Facebook's Journalism Meetups: Another Release Uncovering Their Strategy | ad-ition digital strategies that work
Facebook’s Journalism Meetups: Another Release Uncovering Their Strategy
If you have been following the news in media, advertising and social networks, you would have by now become familiar with a trend in Facebook product and idea releases – The changes to their Facebook page formatting that allows businesses to iFrame in their very own site content; updating user contact information with Facebook user ID’s, making your mobile Rolodex a Facebook calling card; their purchase of Snaptu an Israeli mobile app. building company, which supports not only smart phones but feature phones as well; and the list goes on. It was clear to us, in reading all of these Facebook releases that they were working on a deep and monetary rich road map that would make them so entrenched in our businesses and personal digital lives that the dependencies would enable them to monetize in ways they may have never thought possible. So today, hearing that they’ve launched a program to befriend journalists was no surprise.
Facebook launched their Journalists on Facebook page under the guise of being a learning and thought sharing tool that would enable journalists to easily integrate the different Facebook features, into their stories. The blog post published by Jeffery Osofsky, Facebooks Director of Media Partnerships, speaks to this as another attempt to aid newspapers in making their news more social and he sites some convincing statistics “the average media organization has seen a greater than 300% increase in referral traffic from Facebook” and it’s enough to encourage anyone in journalism and media to ‘like’ the page and join the group.
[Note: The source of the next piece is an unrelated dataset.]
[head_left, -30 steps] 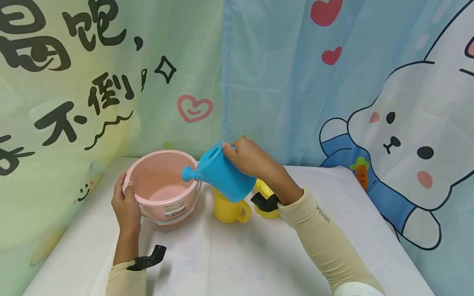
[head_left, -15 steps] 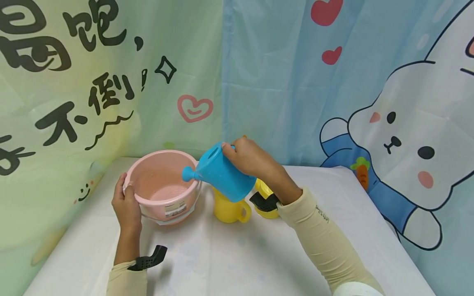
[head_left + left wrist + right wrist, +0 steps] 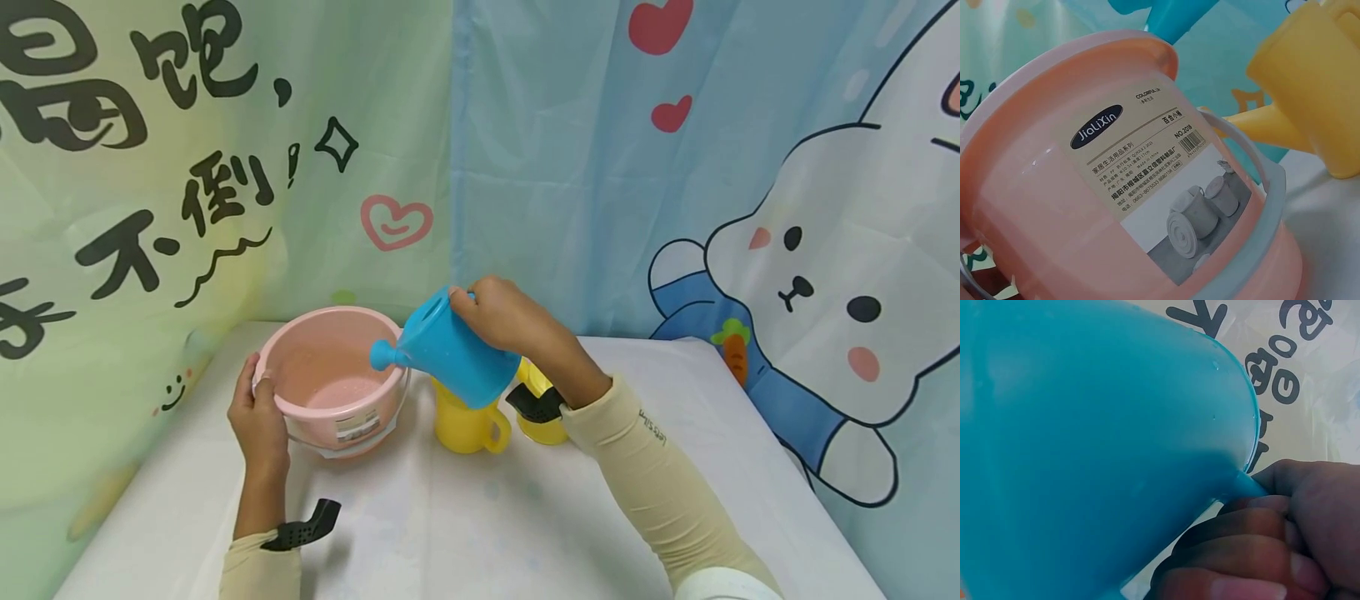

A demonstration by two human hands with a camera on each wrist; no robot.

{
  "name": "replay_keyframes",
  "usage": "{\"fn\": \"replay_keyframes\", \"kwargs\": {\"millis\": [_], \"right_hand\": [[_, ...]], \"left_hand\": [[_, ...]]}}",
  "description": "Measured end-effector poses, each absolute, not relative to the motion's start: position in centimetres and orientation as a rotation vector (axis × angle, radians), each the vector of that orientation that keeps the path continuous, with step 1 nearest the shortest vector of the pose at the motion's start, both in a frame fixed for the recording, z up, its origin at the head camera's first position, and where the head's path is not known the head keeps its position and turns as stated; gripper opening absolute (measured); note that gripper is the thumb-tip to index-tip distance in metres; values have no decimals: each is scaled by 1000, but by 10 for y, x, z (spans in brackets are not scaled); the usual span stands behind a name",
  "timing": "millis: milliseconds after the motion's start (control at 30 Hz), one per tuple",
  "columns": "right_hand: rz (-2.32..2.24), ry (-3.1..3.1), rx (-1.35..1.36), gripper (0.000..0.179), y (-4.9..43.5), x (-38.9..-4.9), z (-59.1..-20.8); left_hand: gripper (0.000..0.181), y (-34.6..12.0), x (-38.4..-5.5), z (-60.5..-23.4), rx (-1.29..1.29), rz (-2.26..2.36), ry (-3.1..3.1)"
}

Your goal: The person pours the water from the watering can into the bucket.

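A blue watering can [image 3: 457, 354] is tilted left in the head view, its spout at the right rim of a pink bucket [image 3: 315, 417]. My right hand [image 3: 506, 317] grips the can's handle; the right wrist view shows curled fingers [image 3: 1235, 550] round it beside the blue body [image 3: 1097, 437]. Water flow is not visible. With my left hand [image 3: 258, 421] I hold the bucket's left rim, thumb near the edge. A printed label [image 3: 1160, 181] and a lowered pale handle [image 3: 1266, 212] show on the bucket in the left wrist view.
Just below the blue can stands a yellow watering can [image 3: 465, 425]; its spout shows in the left wrist view. Another yellow container [image 3: 542, 431] is partly hidden by my right wrist. A printed curtain [image 3: 525, 167] hangs behind the white-covered table [image 3: 450, 533].
Both hands, the blue watering can and the bucket hold their places. Only a slight shift of the whole view shows.
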State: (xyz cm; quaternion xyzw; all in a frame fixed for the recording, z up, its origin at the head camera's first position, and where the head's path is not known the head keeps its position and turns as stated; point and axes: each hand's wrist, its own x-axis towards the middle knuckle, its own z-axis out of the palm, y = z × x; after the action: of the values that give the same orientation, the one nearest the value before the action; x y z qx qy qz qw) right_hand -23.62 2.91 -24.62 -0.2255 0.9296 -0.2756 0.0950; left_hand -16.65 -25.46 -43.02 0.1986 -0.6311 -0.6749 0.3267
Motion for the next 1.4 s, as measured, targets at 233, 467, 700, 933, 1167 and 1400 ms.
{"fn": "replay_keyframes", "kwargs": {"millis": [233,467,700,933,1167,1400], "right_hand": [[-810,2756,-671,48,28,-237,-245],[-793,2760,-656,47,28,-239,-246],[-758,2755,-660,48,26,-238,-241],[-742,2746,-653,48,26,-239,-240],[-731,2752,-660,48,26,-239,-238],[-726,2748,-679,48,25,-240,-239]], "left_hand": [[46,-255,-167,-431,535,-1758,-1658],[46,-255,-166,-432,537,-1753,-1670],[46,-256,-167,-432,542,-1762,-1677],[47,-256,-166,-431,539,-1770,-1687],[47,-255,-167,-430,535,-1764,-1674],[47,-255,-166,-430,545,-1758,-1686]]}}
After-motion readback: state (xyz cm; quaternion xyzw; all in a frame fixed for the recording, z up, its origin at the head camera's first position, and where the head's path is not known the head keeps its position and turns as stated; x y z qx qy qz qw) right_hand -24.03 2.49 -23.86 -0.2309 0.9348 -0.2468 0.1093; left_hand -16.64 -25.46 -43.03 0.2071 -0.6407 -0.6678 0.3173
In addition to the Facebook group, the social network mogul is also setting up a series of journalistic meetups around the world, with the first one being in Paolo Alto, California, at the Facebook head office.
With the talk of Twitter’s missing the mark in coming up with the right balance between business and social uses for their platform, there is no time like the present for Facebook to forge ahead on their product releases, which seem to be positioning them to take over the world … literally.
If you are in media and interested and end up liking the page, you will be in the company of folks like Katie Couric, Diane Sawyer and me of course. Nonetheless, it will be interesting to see how and if Facebook’s reach out to journalists changes the media landscape. Could it be that Facebook will create their own online news source that aggregates content shared by their opt in journalists and media partners? Hmm…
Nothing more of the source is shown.